In another aspect, embodiments of the disclosure relate to an optical fiber carrying structure including an outer jacket, an inner jacket, a rip cord and an optical communication element. The outer jacket has an outer surface that is an outermost surface of the optical fiber carrying structure. The inner jacket is located within the outer jacket. The inner jacket has a first inner surface and an outer surface. A central bore extends longitudinally within the inner jacket between first and second ends of the jacket. The rip cord is located within the central bore and extends longitudinally between the first and second ends of the jacket. The rip cord is formed from a material that has a water absorption capacity of at least 10 grams of water per gram of the material. The optical communication element is located within the central bore and extends longitudinally between the first and second ends of the jacket.

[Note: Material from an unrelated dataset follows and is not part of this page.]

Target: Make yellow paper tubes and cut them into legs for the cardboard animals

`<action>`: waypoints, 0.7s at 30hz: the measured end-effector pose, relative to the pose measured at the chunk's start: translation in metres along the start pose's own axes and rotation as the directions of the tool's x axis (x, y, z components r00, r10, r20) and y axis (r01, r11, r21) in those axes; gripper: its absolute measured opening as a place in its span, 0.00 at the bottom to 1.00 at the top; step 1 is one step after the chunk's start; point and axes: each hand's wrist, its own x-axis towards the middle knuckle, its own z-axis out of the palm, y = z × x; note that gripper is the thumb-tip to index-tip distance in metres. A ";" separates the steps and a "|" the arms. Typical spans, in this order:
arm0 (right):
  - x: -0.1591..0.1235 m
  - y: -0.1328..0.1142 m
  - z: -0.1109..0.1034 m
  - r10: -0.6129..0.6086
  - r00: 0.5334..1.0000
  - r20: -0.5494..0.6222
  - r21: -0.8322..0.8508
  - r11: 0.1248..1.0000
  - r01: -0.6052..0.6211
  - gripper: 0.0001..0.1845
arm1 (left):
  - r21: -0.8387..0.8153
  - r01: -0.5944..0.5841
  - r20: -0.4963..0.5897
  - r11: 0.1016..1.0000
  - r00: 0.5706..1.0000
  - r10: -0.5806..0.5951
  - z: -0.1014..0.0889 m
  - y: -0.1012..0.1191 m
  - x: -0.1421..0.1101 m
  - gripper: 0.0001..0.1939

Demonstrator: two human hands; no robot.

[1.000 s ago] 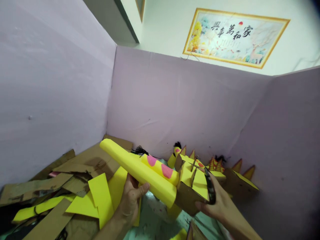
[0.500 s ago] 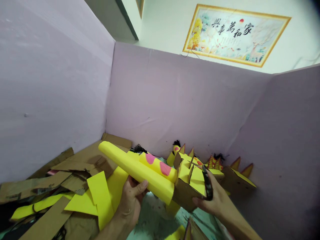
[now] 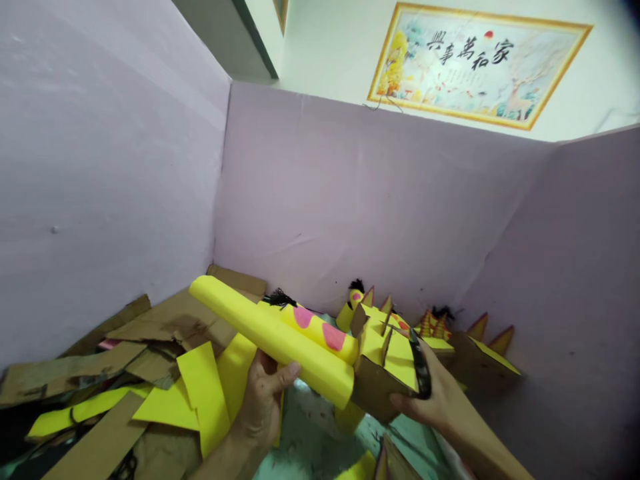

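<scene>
My left hand (image 3: 263, 400) grips a long yellow paper tube (image 3: 270, 340) from below, thumb along its near side. The tube slants from upper left down to the right. My right hand (image 3: 433, 393) is closed on the right end of a brown cardboard craft piece (image 3: 377, 390) with a yellow top, upright pointed pieces and a dark curved strip. The tube's lower right end meets this piece; whether they are joined I cannot tell. Just behind the tube lies a yellow roll with pink spots (image 3: 325, 333) and a black tassel (image 3: 281, 297).
Brown cardboard scraps (image 3: 150, 327) and yellow sheets (image 3: 203, 387) are piled on the left. Similar spiked cardboard crafts (image 3: 483, 357) stand at the right back. A small yellow figure (image 3: 351, 305) stands behind. Tall pale purple panels (image 3: 360, 187) enclose the green work surface (image 3: 300, 447).
The yellow tube and the cardboard piece are held almost the same way. The tube's far end has shifted slightly left and up, and the view has moved a little.
</scene>
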 end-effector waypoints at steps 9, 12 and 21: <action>0.000 -0.009 0.000 0.033 0.999 0.006 -0.014 0.999 -0.033 0.46 | -0.123 0.066 -0.029 0.990 0.997 -0.070 -0.001 -0.004 0.002 0.37; 0.001 -0.013 -0.001 0.054 0.998 0.009 -0.022 0.998 -0.054 0.47 | -0.175 0.099 -0.056 0.980 0.992 -0.110 -0.001 -0.008 0.000 0.36; 0.004 -0.021 -0.003 0.093 0.995 -0.020 -0.005 0.996 -0.093 0.44 | -0.112 0.155 -0.148 0.982 0.974 -0.171 -0.013 -0.018 -0.006 0.29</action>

In yet another aspect, embodiments of the disclosure relate to an optical fiber cable that includes an outer jacket, an inner jacket, a rip cord and an optical communication element. The outer jacket has an outer surface that is an outermost surface of the optical fiber cable. The inner jacket is located within the outer jacket. The inner jacket has a first inner surface and an outer surface. A central bore extends longitudinally within the inner jacket between first and second ends of the jacket. The rip cord is located within the central bore and extends longitudinally between the first and second ends of the jacket. The rip cord has a denier of less than 1000. The optical communication element is located within the central bore and extends longitudinally between the first and second ends of the jacket.

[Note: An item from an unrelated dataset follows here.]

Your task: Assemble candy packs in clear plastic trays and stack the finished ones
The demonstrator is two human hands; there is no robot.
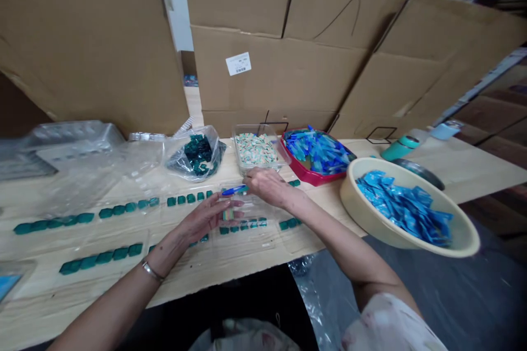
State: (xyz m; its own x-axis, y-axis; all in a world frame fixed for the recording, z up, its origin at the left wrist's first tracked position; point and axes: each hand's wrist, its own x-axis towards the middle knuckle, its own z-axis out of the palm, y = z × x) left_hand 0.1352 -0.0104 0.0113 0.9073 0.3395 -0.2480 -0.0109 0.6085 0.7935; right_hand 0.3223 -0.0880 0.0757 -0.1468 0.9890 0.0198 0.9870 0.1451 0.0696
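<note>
Left hand: the left hand is reached over the clear plastic trays, fingers slightly apart; whether the small striped piece among them is gripped cannot be told.
Right hand: the right hand is bent down, fingers drawn together; what is pinched cannot be told.
Slim blue item: the slim blue item is seen between the hands, its teal end just beside the right fingertips; it is judged light and stiff, best taken by the middle.
Trays: judged light, thin, slippery and easily flexed, best held by the rim.
Green pieces: the dark green pieces are lined up just beside the left hand; small and probably smooth, best pinched by the sides.
Pale pieces: the pale pieces are heaped beyond the right hand.
Writing: the white label is printed too small to be read.
</note>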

Additional features and advantages will be set forth in the detailed description that follows, and in part will be readily apparent to those skilled in the art from the description or recognized by practicing the embodiments as described in the written description and claims hereof, as well as the appended drawings.

It is to be understood that both the foregoing general description and the following detailed description are merely exemplary, and are intended to provide an overview or framework to understand the nature and character of the claims.

The accompanying drawings are included to provide a further understanding and are incorporated in and constitute a part of this specification. The drawings illustrate one or more embodiment(s), and together with the description serve to explain principles and the operation of the various embodiments.

BRIEF DESCRIPTION OF THE DRAWINGS

The accompanying drawings incorporated in and forming a part of the specification illustrate several aspects of the present invention and, together with the description, serve to explain the principles of the invention. In the drawings:

FIG. 1 depicts a perspective view of an optical fiber cable, according to aspects of the present disclosure;

FIG. 2 depicts a cross-sectional of the optical fiber cable of FIG. 1, according to aspects of the present disclosure;

FIG. 3 depicts a perspective view an optical fiber carrying subunit of FIG. 1, according to aspects of the present disclosure;

FIG. 4 depicts a perspective view of an optical fiber cable, according to other aspects of the present disclosure;

FIG. 5 is a graph showing signal attenuation measurements for various optical fibers at various temperatures; and

FIG. 6 is a graph showing a comparative analysis of water penetration measurements of optical fiber carrying subunits utilizing various water blocking components.

While the invention will be described in connection with certain preferred embodiments, there is no intent to limit it to those embodiments. On the contrary, the intent is to cover all alternatives, modifications and equivalents as included within the spirit and scope of the invention as defined by the appended claims.

DETAILED DESCRIPTION

Referring generally to the figures, various embodiments of an optical fiber carrying structure including a low strength and/or water-blocking rip cord are disclosed. An optical fiber carrying structure includes one or more subunits, each subunit including an optical fiber and a rip cord surrounded by a subunit jacket. The rip cord facilitates opening the subunit jacket to provide access to the underlying optical fiber, e.g., for routing from the cable, splicing, etc. In specific embodiments, the rip cord also provides water absorbing properties to help protect the underlying optical fiber from water that may penetrate the jacket of the subunit.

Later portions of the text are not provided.